Sarebbe materiale di divulgazione, appartenente a una associazione religiosa di Firenze, la busta da lettera bianca sequestrata nella cella della brigatista Nadia Desdemona Lioce, sospettata di essere tra i mandanti delle minacce al presidente della Cei, monsignor Angelo Bagnasco. A insospettire gli investigatori erano stati pezzi di frasi impressi sulla busta che recitano: «...ne do... ...asco ne...» e poi «religios...». La frase completa sarebbe: «Associazione Don Vasco Nencioni per la ricerca religiosa». Una delle buste, secondo il volontario che si è messo in contatto con i difensori della brigatista, sarebbe stata data alla Lioce e alle altre detenute del carcere di Sollicciano due anni fa.
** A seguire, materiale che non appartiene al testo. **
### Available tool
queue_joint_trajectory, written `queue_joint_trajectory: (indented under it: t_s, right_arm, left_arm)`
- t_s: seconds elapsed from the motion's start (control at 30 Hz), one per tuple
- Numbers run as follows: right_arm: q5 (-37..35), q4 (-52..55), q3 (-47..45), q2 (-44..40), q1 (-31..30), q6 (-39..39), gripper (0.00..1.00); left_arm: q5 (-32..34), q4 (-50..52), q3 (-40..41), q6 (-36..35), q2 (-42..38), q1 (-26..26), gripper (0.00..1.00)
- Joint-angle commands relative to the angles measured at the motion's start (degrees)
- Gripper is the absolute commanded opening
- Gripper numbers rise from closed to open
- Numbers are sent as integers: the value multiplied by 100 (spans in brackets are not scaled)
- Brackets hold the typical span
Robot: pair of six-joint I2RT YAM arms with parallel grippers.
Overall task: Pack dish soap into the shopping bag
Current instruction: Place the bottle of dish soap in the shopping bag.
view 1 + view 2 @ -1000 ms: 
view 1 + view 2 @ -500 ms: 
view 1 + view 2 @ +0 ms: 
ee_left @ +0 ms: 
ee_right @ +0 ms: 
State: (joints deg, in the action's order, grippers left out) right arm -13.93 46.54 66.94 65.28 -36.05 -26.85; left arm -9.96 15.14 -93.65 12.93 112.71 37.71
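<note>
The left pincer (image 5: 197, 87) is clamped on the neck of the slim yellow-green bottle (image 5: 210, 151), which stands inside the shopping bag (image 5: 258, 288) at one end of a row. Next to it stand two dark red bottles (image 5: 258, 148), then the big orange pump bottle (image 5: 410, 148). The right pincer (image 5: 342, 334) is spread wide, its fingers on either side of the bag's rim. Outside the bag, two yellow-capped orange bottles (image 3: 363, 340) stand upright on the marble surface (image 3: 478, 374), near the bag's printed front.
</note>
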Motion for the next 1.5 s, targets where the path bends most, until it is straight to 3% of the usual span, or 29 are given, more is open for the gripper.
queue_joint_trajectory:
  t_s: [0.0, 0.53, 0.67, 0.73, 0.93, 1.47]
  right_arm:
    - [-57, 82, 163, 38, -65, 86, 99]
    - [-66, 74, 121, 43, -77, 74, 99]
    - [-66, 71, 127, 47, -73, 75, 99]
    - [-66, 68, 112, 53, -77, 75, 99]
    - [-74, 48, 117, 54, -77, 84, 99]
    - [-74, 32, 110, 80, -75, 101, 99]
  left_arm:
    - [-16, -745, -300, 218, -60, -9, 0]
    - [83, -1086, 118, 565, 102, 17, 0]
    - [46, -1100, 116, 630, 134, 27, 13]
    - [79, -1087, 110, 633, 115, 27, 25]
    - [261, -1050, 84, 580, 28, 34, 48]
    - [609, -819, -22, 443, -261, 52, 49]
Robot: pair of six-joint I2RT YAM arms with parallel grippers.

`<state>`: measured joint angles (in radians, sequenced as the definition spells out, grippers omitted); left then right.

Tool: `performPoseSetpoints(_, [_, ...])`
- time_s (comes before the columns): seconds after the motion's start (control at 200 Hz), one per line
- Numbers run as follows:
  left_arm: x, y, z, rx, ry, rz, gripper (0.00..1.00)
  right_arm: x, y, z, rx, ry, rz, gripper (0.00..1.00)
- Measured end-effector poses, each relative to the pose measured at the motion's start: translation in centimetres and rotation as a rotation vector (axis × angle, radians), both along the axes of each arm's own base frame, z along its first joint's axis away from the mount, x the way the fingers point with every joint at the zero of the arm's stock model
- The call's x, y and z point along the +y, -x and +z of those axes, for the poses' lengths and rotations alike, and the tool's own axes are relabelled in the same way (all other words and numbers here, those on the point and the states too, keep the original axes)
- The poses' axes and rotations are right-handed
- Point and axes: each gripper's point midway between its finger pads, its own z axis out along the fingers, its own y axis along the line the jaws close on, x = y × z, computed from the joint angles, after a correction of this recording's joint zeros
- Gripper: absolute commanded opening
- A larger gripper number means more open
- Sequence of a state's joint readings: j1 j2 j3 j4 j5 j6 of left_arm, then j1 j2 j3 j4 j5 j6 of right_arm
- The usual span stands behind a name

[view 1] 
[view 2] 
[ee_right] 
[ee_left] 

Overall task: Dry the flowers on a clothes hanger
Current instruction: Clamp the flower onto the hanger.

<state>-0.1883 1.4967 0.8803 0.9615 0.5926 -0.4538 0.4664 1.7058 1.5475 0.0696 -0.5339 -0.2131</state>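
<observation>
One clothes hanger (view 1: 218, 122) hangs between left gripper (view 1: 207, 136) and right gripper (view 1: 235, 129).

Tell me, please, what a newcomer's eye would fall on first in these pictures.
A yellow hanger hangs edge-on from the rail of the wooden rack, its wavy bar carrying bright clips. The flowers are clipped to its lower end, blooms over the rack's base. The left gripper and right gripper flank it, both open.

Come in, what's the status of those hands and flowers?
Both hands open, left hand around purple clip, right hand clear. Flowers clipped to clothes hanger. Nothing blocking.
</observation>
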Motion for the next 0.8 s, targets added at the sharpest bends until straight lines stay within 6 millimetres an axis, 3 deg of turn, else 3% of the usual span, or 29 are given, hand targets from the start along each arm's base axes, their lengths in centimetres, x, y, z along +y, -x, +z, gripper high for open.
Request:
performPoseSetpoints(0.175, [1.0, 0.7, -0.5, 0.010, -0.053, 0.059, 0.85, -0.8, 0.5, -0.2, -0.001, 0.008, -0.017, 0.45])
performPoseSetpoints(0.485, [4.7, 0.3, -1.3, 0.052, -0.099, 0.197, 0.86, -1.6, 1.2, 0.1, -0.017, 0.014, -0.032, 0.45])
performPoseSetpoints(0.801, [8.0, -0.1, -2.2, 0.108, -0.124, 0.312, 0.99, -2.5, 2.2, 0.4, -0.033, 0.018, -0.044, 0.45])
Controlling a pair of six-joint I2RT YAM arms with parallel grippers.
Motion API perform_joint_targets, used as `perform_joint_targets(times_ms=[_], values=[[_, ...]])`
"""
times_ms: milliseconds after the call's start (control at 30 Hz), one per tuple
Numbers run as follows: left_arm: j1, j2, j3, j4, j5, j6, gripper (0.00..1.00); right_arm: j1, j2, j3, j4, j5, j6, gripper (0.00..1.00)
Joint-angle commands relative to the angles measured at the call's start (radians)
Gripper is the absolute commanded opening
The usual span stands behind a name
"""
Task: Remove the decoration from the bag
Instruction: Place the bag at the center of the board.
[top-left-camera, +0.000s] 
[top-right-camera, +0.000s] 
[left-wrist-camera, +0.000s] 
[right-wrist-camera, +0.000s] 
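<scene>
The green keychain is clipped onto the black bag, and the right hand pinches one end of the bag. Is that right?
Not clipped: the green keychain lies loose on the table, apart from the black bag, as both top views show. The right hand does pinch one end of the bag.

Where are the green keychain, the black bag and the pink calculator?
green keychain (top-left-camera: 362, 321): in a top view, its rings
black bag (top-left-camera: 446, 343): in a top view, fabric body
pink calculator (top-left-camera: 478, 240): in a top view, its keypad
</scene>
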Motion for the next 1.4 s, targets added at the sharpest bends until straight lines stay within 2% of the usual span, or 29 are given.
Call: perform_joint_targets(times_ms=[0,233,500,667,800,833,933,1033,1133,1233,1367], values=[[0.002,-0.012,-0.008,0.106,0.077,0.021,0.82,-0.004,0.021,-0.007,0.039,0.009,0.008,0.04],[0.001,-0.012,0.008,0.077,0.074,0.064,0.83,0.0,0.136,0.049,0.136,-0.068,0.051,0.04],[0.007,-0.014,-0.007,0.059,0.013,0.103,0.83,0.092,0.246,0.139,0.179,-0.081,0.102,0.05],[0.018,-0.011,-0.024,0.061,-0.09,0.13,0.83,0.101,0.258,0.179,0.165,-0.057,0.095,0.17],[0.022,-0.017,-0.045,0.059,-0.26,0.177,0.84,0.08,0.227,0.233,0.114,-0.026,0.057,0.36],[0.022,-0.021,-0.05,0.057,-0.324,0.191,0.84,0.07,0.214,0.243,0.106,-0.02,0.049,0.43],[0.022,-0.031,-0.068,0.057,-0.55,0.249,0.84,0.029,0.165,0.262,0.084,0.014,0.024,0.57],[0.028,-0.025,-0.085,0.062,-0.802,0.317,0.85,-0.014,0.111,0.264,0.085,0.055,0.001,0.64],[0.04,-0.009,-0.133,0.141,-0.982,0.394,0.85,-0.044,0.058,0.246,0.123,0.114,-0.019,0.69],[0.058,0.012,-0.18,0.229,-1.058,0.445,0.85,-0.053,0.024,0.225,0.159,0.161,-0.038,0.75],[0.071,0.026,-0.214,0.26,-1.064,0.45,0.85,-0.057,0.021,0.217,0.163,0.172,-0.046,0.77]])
La settimana prossima, sulla busta si terrà l’incidente probatorio. Ieri, intanto, sette lettere firmate con la stella a cinque punte contenenti minacce da parte delle Br e proiettili sono state recapitate al presidente della Regione Campania Antonio Bassolino, al sindaco di Napoli Rosa Russo Iervolino, agli assessori regionali e due comunali e al capogruppo Ds in Regione, Antonio Amato.